Hi, I have some doubts in the workshop. Before imputing missing values, When I search for missing values in the train file using is.na function and colSums also doesn’t show any NAs in the column, I can see only FALSE values and no TRUE values and while using summary() I can’t see any NAs in the variables even though the excel file has many NAs;

I am not sure if someone can help me please!


#2

Check this:

This helped me out.


#3

Thanks. Can you help interpret this:
test <- read.csv(“test_2AFBew7.csv”, header=T, na.strings=c("")) what does header=T, na.strings=c("")) signify.


#4

type ?read.csv in R console for any help with the function. na.strings=c("") specifies that the contained values are to be interpreted as NA’s so suppose you write na.strings=c("", “A”, “B”, “C”) this results in all blanks and “A” , “B” & “C” in the file read to be converted to NA.


#5

Can someone help me, when i try imputing missing values by mode using the command as described in the workshop:

install.packages(“mlr”,repos=‘http://cran.us.r-project.org’)
library(mlr)
imputed_data<-impute(train, classes= list(factor=imputeMode()))
train<-imputed_data$data

it gives me error: Error in impute(train, classes = list(factor = imputeMode())) :
unused argument (classes = list(factor = imputeMode()))


#6

Hi @Paruloberai

In this case, you need to make some checks.
This error says that mode function is not working.

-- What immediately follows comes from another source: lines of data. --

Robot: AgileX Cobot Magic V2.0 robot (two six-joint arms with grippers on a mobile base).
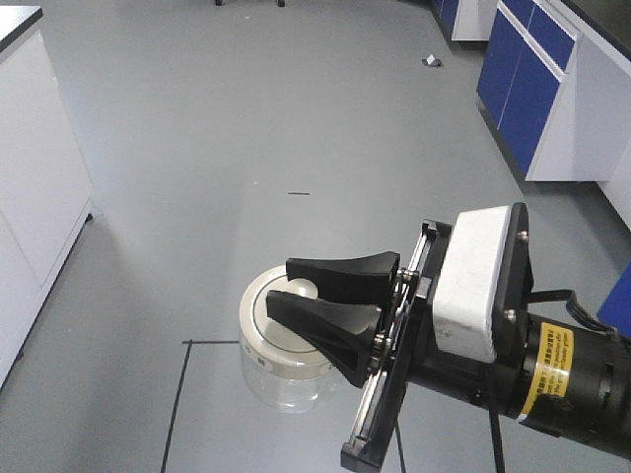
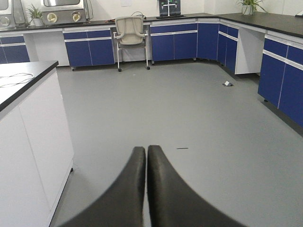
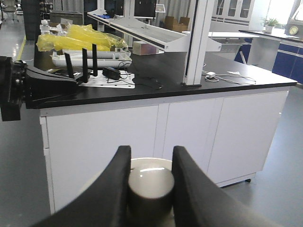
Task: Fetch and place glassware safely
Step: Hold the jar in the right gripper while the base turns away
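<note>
Left gripper (image 2: 146,150): we find the two black fingers pressed together along their length, with only a thin seam between them and nothing held. It points out over bare grey floor (image 2: 199,123).
White cabinet (image 1: 30,177): it stands at the left edge of the front view, well apart from the jar.
Tape line (image 1: 175,404): this is a thin dark mark on the floor, just left of the jar in the front view.
Glass jar (image 1: 281,384): we see a squat, clear body left of centre and low in the front view, at the tip of the right arm. We cannot tell whether it touches the floor.
Lid (image 1: 258,317): it is round, off-white and seated on the jar, with its face turned toward the gripper.
Knob (image 1: 301,289): it sits at the centre of the lid, between the two fingers.
Right gripper (image 1: 279,283): it is pinching the knob, one finger on each side. The wrist view confirms this, with fingers (image 3: 118,179) flanking the knob (image 3: 149,187) and the pale lid rim behind it.
Bench (image 3: 165,80): in the right wrist view it is black-topped with white fronts, beyond the jar, and carries yellow bags (image 3: 80,40).
Blue cabinets (image 1: 532,89): they line the right wall, well apart from the jar.
</note>
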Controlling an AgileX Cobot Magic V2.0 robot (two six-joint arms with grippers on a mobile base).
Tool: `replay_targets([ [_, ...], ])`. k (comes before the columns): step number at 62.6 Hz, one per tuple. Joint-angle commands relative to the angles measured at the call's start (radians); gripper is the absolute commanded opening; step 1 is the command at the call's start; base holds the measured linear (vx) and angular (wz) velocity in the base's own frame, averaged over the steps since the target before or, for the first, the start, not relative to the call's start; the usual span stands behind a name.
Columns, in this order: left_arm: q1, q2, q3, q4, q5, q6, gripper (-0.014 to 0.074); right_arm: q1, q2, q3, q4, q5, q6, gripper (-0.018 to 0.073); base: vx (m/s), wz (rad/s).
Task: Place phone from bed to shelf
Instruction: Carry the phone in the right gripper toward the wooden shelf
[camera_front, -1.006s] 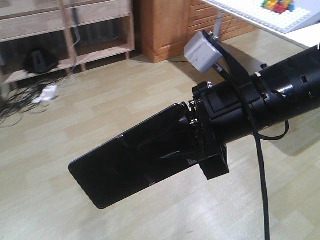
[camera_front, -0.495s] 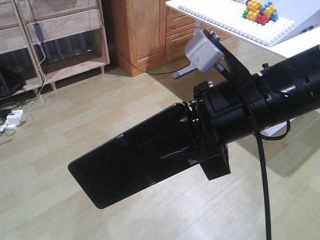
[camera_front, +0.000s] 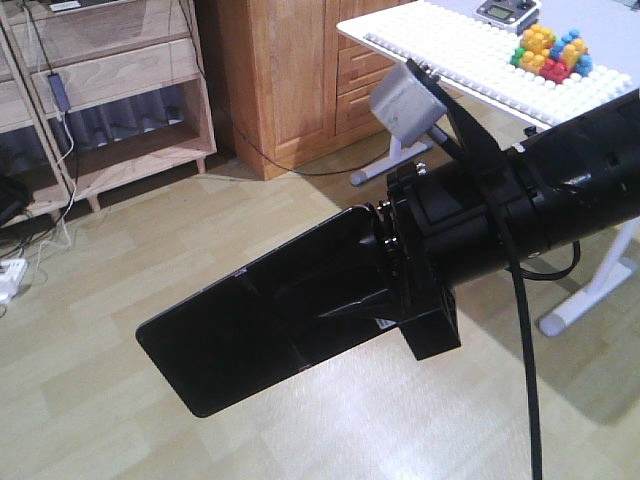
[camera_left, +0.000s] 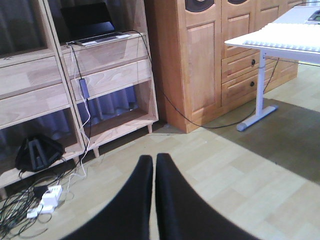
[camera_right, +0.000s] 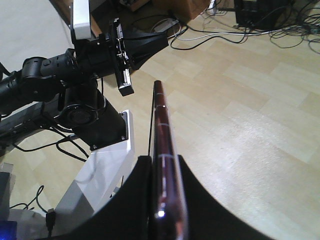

So, mode function will not work if the factor variables have many levels.
In your case, check which variables belong to class factor. Then see, if you have mistakenly classified a numeric or integer variable as factor variable.

P.S - I tried running this code at my end and found absolutely no problem.
Keep me posted in question by tagging me.

Regards
Manish


#7

Can anyone please help on Original question I am also getting same problem?
I am using 3.2.5
I am also getting FALSE value different from given workshop example.

Thanks in Advance


Experiments with Data - Query
#8

Hi @premsheth

Assuming you are using R, while loading the data, you need to specify missing values. Use the following code:

train_data <- read.csv("train.csv",na.strings = c(" "))


#9

Thank you so much Manish for reply
I used step what you said and got correct things


#10

i m using same code mentioned in workshop but it is having no effect
colSums(is.na(tocheck))
ID Age Workclass Education Marital.Status
0 0 1836 0 0
Occupation Relationship Race Sex Hours.Per.Week
1843 0 0 0 0
Native.Country Income.Group
583 0

imputed_data<- impute(tocheck,classes = list(factor = imputeMode()))
test<- imputed_data$data
colSums(is.na(imputed_data))

colSums(is.na(test))
ID Age Workclass Education Marital.Status
0 0 1836 0 0
Occupation Relationship Race Sex Hours.Per.Week
1843 0 0 0 0
Native.Country Income.Group
583 0
plzz help with this


#11

Thanks Manish, but I am getting False count 386470 instead of 419031. How could i get the right number?